POLA JABAR - Memotret satwa liar adalah sebuah disiplin fotografi yang menuntut lebih dari sekadar penguasaan teknis kamera; ia memerlukan pemahaman mendalam tentang etika, kesabaran, dan penghormatan mutlak terhadap subjek serta habitatnya. 

Prinsip utama dalam wildlife photography, sebagaimana sering ditekankan oleh para fotografer berpengalaman, adalah bahwa kesejahteraan satwa liar selalu menjadi prioritas utama di atas nilai artistik atau jurnalistik sebuah foto. 

Fotografer profesional mengutamakan untuk tidak pernah mengganggu, memancing, atau menyebabkan stres pada hewan hanya demi mendapatkan bidikan yang dramatis. 

Etika ini mencakup larangan untuk memberi makan satwa liar, karena praktik ini dapat mengubah perilaku alami hewan dan membuatnya bergantung pada manusia, serta larangan menggunakan suara keras atau gerakan tiba-tiba yang dapat membuat hewan ketakutan atau merasa terancam di lingkungan aslinya.

Aspek krusial berikutnya yang tak terpisahkan dari etika adalah jarak aman.
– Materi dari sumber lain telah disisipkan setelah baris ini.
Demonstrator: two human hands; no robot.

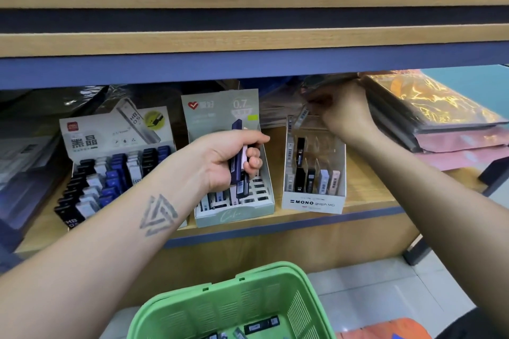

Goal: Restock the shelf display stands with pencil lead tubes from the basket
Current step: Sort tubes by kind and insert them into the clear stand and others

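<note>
My left hand (228,158) grips a bundle of pencil lead tubes (239,162), dark blue, pink and black, above the pale green 0.7 display stand (234,213). My right hand (341,113) reaches under the upper shelf and pinches a clear tube (301,117) over the back row of the white MONO graph MG stand (314,203), which holds several tubes. A green basket (220,305) sits below on the floor with a few dark tubes (260,325) inside.
A third stand (110,170) at the left is packed with black, white and blue tubes. Plastic-wrapped gold and pink packs (432,118) are stacked on the shelf at the right. The blue-edged upper shelf (248,69) hangs low over the stands.
</note>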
Konsep ini bertujuan untuk memastikan bahwa kehadiran fotografer tidak mempengaruhi perilaku normal satwa liar, yang dikenal sebagai aturan "tidak ada jejak". 

Jarak minimum yang harus dijaga bervariasi tergantung jenis satwa, namun intinya adalah fotografer harus berada pada jarak yang cukup jauh sehingga hewan tidak menyadari kehadirannya, atau setidaknya tidak menunjukkan tanda-tanda stres, ketakutan, atau kecurigaan. 
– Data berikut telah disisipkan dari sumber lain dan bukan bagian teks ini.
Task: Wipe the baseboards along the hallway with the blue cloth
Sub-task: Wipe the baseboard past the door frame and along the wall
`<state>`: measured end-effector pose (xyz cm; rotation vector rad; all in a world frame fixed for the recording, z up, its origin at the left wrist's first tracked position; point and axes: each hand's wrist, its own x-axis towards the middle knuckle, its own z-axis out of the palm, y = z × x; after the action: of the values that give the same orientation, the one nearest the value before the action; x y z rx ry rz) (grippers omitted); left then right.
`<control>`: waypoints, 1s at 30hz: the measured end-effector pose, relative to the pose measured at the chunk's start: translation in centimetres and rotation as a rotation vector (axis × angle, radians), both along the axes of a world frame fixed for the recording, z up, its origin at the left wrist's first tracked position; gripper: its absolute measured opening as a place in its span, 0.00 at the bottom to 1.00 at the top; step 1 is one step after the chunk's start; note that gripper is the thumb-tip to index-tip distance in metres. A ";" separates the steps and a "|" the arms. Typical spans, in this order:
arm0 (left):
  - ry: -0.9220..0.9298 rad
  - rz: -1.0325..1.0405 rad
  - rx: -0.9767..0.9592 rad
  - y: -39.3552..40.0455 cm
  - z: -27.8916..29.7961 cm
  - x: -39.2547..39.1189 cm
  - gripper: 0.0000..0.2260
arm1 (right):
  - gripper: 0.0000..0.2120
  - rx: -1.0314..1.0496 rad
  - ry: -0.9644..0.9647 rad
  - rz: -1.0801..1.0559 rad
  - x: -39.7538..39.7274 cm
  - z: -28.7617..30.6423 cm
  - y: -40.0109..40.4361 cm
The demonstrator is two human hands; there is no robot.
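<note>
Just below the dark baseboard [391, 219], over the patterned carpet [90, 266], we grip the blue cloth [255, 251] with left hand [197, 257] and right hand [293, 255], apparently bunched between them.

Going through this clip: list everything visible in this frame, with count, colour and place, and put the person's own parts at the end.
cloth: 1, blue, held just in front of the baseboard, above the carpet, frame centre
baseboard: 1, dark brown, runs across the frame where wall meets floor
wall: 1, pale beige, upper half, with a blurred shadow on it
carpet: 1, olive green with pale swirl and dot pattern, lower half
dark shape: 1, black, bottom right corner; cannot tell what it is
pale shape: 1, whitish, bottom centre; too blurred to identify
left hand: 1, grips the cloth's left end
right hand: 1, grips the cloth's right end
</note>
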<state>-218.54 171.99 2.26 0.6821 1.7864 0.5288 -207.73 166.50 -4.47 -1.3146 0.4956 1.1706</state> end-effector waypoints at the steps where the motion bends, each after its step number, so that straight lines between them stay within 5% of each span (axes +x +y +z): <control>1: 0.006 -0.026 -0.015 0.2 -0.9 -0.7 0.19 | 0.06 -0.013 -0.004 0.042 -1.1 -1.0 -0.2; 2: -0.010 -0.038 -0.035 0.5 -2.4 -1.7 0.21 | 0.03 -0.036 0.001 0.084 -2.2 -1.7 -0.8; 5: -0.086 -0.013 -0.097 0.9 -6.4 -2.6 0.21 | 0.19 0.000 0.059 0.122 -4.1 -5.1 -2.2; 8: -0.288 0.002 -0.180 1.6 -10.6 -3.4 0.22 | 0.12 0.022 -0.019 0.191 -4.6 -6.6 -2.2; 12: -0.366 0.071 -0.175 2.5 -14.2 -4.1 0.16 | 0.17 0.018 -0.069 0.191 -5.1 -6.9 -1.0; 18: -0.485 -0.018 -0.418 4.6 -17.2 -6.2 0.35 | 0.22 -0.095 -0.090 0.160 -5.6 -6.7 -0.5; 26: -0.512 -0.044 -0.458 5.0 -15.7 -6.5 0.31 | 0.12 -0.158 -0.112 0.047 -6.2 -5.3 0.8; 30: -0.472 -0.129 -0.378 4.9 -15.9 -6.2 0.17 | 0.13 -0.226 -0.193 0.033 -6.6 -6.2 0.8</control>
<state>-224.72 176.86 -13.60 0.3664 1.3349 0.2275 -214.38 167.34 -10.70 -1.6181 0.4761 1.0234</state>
Penggunaan pakaian yang warnanya menyatu dengan alam, seperti hijau atau cokelat, serta pergerakan yang lambat dan tenang, sangat direkomendasikan untuk meminimalkan gangguan. 

Dengan menjaga jarak yang memadai, fotografer tidak hanya melindungi satwa dari gangguan, tetapi juga melindungi diri sendiri dari potensi bahaya yang mungkin timbul jika satwa liar merasa terpojok atau terancam, memastikan keselamatan kedua belah pihak.
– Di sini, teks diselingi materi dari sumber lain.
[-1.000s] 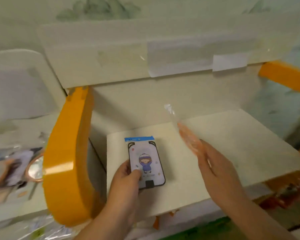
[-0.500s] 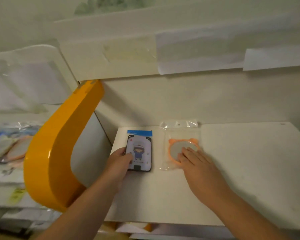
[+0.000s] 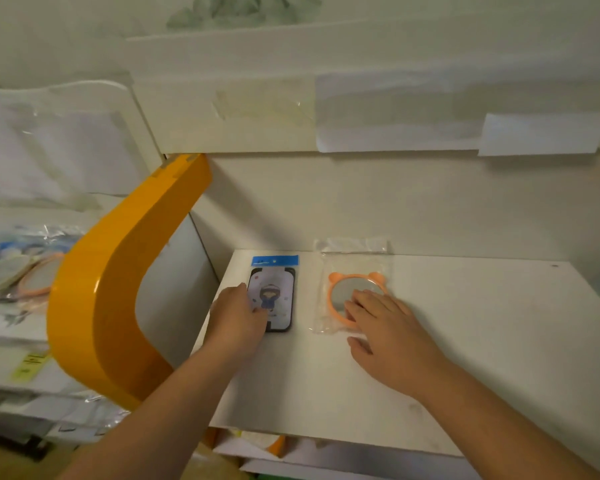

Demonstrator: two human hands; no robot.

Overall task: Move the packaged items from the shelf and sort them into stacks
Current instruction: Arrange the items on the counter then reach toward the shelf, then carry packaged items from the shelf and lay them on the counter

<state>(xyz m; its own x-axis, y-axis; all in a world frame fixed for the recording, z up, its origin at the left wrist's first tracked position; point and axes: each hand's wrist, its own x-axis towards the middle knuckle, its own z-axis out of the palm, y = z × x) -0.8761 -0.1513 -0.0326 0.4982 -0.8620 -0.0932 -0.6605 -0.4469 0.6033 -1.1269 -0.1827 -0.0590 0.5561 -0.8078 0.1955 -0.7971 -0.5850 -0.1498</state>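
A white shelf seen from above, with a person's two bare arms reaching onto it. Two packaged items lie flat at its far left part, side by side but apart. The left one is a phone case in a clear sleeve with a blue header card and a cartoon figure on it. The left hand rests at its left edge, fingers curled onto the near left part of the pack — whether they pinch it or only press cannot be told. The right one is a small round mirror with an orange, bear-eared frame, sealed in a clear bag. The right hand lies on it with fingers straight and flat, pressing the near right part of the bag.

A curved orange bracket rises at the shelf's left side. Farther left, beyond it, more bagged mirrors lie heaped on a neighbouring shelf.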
Untuk mencapai hasil foto yang intim dan detail tanpa melanggar prinsip jarak aman tersebut, pemilihan peralatan (gear) menjadi sangat penting. Fotografer satwa liar profesional, seperti yang sering dibahas oleh para kontributor National Geographic, sangat mengandalkan lensa telephoto dengan focal length panjang, mulai dari 300mm, 400mm, hingga 600mm.